Pretty lame. I am a big dryer sheet fan, but legend has it that regular dryer sheets include all kinds of carcinogens and toxic chemicals and substances that dissolve your clothes over time. None of these things are cool, so I opted to switch to a different option. Mrs. Meyers laundry sheets, however, are pretty expensive ($8 for a box of 80; comparatively, 120 Bounce dryer sheets are about $7), and I didn't notice a significant difference in my clothes once they came out of the dryer. They were static-free, which was cool, but the scent (I got geranium) wasn't too noticeable. Plus, when I pulled my clothes out of the dryer, the sheets had rolled up into little burritos and weren't all open and floaty and intermingling with the clothes, which was sad. I feel like it affected how much the fragrance was distributed. My main concern with any dryer sheet is that it's just a waste—we use them simply to throw them away—and that you still throw away these sheets after one or two uses defeats that purpose. The best bet, I think, is to put some essential oils on a handkerchief and re-use it, or use a re-useable bag of lavender like they sell at Trader Joe's.

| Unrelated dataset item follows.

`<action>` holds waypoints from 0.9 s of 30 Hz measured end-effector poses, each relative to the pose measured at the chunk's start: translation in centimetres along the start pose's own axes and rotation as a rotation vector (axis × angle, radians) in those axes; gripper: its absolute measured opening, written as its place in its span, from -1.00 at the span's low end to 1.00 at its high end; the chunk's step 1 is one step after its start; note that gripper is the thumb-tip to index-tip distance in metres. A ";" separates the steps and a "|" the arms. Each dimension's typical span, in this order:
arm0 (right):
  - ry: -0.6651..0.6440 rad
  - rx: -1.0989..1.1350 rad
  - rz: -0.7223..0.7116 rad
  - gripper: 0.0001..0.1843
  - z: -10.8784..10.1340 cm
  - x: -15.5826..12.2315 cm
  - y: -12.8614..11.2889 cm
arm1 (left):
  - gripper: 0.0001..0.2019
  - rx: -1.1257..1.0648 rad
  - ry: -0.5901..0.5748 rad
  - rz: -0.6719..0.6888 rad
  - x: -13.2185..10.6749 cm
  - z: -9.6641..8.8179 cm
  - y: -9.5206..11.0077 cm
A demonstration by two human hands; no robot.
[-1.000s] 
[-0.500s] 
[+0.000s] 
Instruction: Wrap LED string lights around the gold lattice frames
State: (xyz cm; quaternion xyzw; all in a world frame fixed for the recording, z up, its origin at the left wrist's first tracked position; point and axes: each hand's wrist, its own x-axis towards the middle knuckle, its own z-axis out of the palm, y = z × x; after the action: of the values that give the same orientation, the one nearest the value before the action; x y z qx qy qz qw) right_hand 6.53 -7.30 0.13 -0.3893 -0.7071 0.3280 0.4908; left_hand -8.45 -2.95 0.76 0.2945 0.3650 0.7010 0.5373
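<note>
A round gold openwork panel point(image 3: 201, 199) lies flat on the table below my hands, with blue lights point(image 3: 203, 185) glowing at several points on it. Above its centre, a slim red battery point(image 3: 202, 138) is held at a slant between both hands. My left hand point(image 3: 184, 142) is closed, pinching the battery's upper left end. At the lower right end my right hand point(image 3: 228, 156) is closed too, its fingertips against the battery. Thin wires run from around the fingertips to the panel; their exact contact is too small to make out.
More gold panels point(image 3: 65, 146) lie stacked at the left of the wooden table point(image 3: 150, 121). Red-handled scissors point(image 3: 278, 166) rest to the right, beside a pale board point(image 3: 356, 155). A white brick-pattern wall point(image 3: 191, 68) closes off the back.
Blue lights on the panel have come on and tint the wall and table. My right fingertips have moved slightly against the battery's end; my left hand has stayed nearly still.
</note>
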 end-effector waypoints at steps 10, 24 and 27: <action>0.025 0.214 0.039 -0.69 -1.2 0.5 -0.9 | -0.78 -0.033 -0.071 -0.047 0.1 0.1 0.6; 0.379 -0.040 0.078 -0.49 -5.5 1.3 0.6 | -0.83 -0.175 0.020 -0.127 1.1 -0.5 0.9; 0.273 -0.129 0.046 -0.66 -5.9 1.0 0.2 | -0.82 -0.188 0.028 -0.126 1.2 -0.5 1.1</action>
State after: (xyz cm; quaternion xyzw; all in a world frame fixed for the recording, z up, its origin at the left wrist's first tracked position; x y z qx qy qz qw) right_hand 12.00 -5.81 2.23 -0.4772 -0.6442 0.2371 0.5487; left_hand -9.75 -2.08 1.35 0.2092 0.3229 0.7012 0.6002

Now, there's always the argument of how products like Tide and Simple Green have been used regularly for 700 years and no one has died from them, so on and so forth. And when it comes down to it, the phosphates in a single bottle of soap aren't enough to harm anyone, really. Maybe even two bottles of soap. But when you take into consideration the sheer volume of conventional product produced and used in a year, suddenly the amount of toxic and harmful stuff that's released into the air and water is much more significant—significant enough to do some serious environmental damage. But no one snowflake is to blame for the entire avalanche. Any one person's commitment to greener products won't necessarily save the world, but if enough people make the switch, a difference is possible.